Among those affected are Latin music's biggest stars like Daddy Yankee, Anuel AA and Don Omar.

One scammer is José "Chenel" Medina Terán, a music producer who began to attract attention when he went from being middle class to driving a Lamborghini. The other was Webster "Yenddi" Batista Fernandez, a Phoenix-local bachata artist and music video director who also went on to own his own Lamborghini and numerous pieces of jewelry.

In November 2021 is when it all came out about the source of the two men's newfound wealth became known. 

"According to authorities, Terán and Batista had been running what is now one of the largest, if not the largest, music royalty scams known on YouTube in history," reported Spain's La Sexta.

The scam was also investigated by the IRS (Internal Revenue Service), both have been charged with 30 counts of conspiracy, wire fraud, money laundering and aggravated identity theft.

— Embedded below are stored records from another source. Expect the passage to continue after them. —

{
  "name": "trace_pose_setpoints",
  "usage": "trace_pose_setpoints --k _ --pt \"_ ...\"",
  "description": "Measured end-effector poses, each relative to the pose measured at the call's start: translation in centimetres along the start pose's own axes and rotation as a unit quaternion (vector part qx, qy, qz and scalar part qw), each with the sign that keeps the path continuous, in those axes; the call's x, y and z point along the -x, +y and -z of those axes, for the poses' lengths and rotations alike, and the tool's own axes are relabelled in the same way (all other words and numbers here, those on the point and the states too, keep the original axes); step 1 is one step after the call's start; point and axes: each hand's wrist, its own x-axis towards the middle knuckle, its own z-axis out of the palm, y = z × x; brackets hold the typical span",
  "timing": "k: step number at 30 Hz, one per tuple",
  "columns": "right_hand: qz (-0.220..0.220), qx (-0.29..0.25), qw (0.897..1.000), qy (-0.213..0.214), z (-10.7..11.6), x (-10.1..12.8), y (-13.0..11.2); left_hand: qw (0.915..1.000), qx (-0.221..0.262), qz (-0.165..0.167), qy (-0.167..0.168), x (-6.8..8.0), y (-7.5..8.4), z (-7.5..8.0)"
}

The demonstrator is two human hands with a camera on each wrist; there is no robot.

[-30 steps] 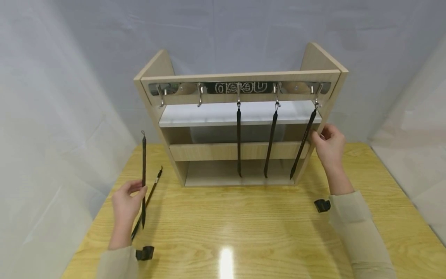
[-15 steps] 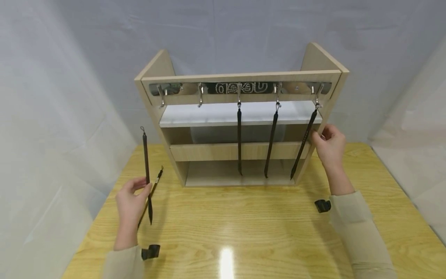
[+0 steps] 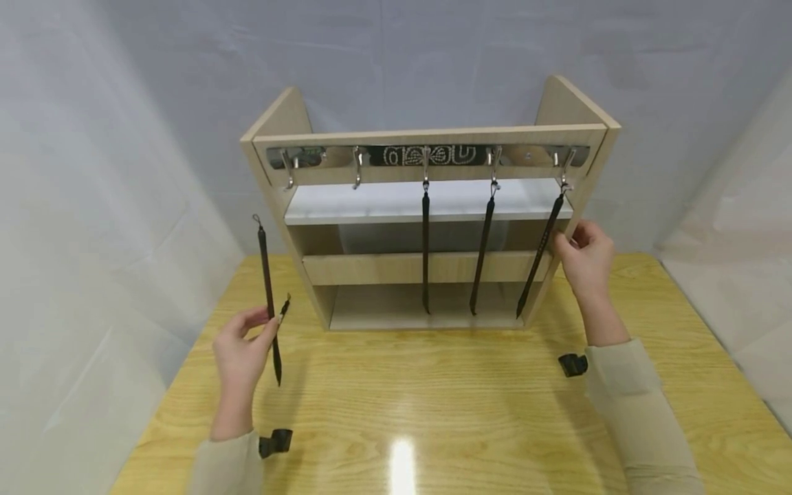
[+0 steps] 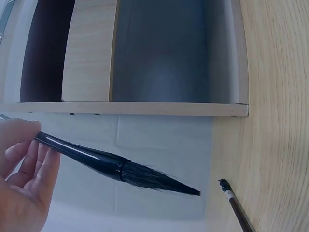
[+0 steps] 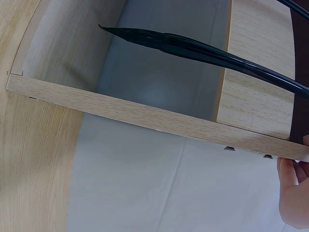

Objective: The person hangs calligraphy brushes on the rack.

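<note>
My left hand (image 3: 244, 347) pinches a dark calligraphy brush (image 3: 266, 271) by its handle, left of the wooden shelf (image 3: 396, 269). The brush stands nearly upright, hanging loop on top and tip down; black bristles (image 4: 157, 181) show in the left wrist view. Behind that hand, another brush (image 4: 237, 209) lies on the table, partly hidden in the head view. On the far side, my right hand (image 3: 584, 265) grips the shelf's right side panel between thumb and fingers. Three brushes hang by loops from the hooks: one in the middle (image 3: 425, 247), one right of it (image 3: 482, 254), one far right (image 3: 540, 254).
A metal hook rail (image 3: 427, 156) runs along the shelf's top front board. Its two left hooks, the outer hook (image 3: 287, 168) and the inner hook (image 3: 357, 168), carry nothing. Pale sheeting (image 3: 383, 62) surrounds the yellow wooden table (image 3: 470, 399).
My left hand has moved right and slightly away from me with the brush, whose top now leans left. It covers more of the lying brush. My right hand has stayed on the shelf.
</note>
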Motion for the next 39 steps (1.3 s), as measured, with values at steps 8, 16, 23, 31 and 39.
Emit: trace_pose_setpoints --k 8,16,23,31,39 --pt "-0.004 0.006 1.000 0.000 -0.1 0.0 -0.3 1.0000 -0.007 -0.003 0.003 0.9 5.6 -0.6" --pt "-0.011 0.010 1.000 -0.001 -0.1 0.0 -0.3 0.9998 -0.002 0.015 -0.012 1.1 7.5 -1.3" --pt "-0.012 0.003 1.000 0.002 -0.1 0.1 -0.3 0.9997 0.005 0.008 -0.022 1.0 7.6 -2.3" --pt "-0.007 0.002 1.000 0.002 0.0 0.2 -0.4 0.9981 0.052 -0.016 -0.030 1.1 8.2 -3.4" --pt "-0.008 0.007 1.000 0.007 0.0 0.2 -0.4 0.9972 0.060 -0.031 -0.032 1.1 8.6 -4.2"
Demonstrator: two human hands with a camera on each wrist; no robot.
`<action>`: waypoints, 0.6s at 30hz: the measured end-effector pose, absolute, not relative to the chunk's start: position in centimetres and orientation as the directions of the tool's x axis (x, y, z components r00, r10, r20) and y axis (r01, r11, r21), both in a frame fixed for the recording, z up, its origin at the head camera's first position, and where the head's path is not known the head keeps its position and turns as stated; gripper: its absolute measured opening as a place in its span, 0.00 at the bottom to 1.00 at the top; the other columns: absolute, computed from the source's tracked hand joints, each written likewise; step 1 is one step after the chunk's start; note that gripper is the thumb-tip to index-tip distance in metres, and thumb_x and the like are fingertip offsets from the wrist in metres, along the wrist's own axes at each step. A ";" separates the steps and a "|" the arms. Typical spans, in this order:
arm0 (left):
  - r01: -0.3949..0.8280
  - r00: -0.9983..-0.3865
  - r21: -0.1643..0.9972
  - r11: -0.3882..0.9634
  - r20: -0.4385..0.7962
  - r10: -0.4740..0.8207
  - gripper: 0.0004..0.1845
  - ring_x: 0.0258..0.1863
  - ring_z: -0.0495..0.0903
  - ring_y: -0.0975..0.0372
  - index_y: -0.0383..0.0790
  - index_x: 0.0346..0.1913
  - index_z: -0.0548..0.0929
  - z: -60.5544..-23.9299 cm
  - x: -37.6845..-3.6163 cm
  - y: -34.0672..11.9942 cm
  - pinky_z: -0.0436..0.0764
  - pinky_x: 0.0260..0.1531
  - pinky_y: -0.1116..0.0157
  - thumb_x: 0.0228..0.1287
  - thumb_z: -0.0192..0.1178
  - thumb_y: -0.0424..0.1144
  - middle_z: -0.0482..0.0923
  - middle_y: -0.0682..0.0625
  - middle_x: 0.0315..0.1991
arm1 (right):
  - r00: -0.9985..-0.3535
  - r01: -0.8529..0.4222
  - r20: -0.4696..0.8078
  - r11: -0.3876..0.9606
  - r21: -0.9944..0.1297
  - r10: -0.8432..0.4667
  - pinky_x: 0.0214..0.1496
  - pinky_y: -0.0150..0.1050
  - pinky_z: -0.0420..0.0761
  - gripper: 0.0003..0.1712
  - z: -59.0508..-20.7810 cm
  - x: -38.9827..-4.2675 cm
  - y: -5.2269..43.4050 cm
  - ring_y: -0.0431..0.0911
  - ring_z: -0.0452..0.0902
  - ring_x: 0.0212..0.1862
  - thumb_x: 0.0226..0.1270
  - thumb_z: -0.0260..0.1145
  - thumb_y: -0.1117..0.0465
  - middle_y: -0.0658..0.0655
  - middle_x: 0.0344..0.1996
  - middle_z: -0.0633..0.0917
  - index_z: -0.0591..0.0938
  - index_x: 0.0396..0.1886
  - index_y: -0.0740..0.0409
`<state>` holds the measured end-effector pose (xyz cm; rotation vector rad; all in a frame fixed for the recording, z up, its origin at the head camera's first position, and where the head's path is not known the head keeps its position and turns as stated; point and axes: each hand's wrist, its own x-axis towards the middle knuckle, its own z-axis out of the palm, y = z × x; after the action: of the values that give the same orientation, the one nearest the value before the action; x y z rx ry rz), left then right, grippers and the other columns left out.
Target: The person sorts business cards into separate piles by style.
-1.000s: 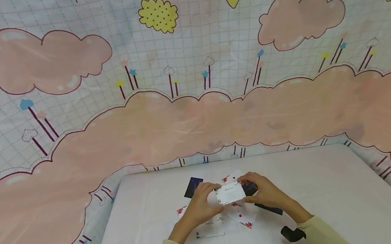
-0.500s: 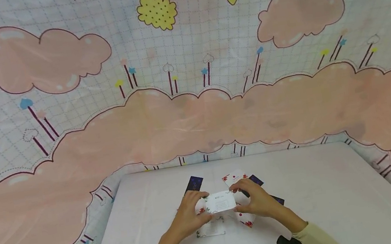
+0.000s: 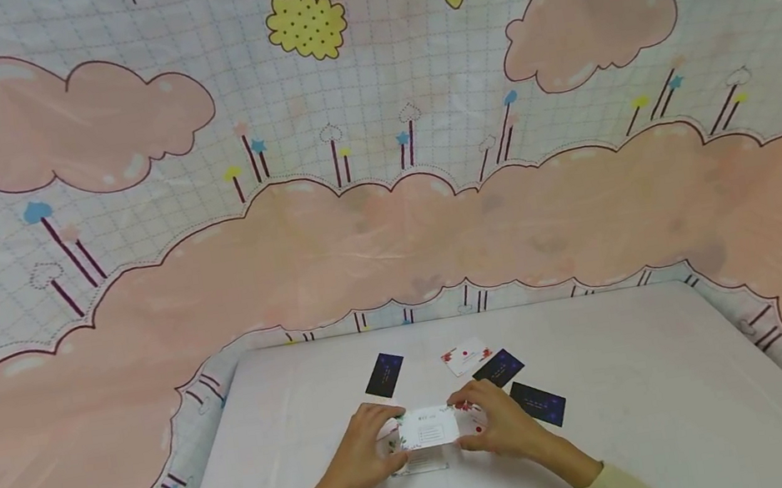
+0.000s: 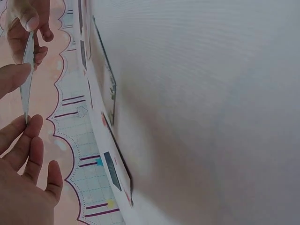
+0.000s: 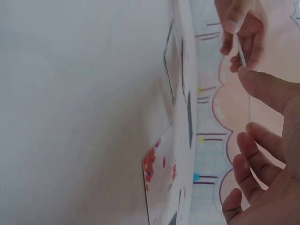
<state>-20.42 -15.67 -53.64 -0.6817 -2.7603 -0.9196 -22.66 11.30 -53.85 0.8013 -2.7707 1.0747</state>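
Observation:
A white printed card [image 3: 428,427] with green leaf trim is held up over the table by both hands. My left hand [image 3: 361,451] pinches its left edge between thumb and fingers, while my right hand [image 3: 497,424] pinches the right edge. In the left wrist view the card [image 4: 27,89] appears nearly edge-on, and the right wrist view gives it as a thin line. Below it lies another leaf-trimmed white card [image 3: 426,465], partly covered. A white card with red flowers [image 3: 467,407] shows behind the held card, partly hidden by the right hand.
Further back lie a dark blue card [image 3: 384,375] at left and a red-flowered white card [image 3: 465,356]. Two more dark cards, one upper [image 3: 499,369] and one lower [image 3: 539,403], lie to the right. A patterned cloth [image 3: 391,244] hangs behind the white table [image 3: 648,391].
Both hands have moved left and toward the body with the white card between them. The dark cards at right, earlier partly covered by the right hand, now show more fully.

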 end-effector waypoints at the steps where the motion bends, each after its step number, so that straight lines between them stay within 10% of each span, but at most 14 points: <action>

Terán and Batista were also found to have created a company they called MediaMuv to siphon off $23 million in royalties from Latin music copyrights they did not control. They claimed to own more than 50,000 copyrights to songs and compositions of these Latin singers, and did so for four years.

They claimed these royalties through the rights management company AdRev, owned by Downton Music Holdings, which has external access to YouTube's CMS. It helps the artists manage their digital royalties.

For his part, Terán has not accepted the charges and pleaded not guilty. Batista accepted a plea deal, admitting to one count of felony wire fraud and one count of conspiracy.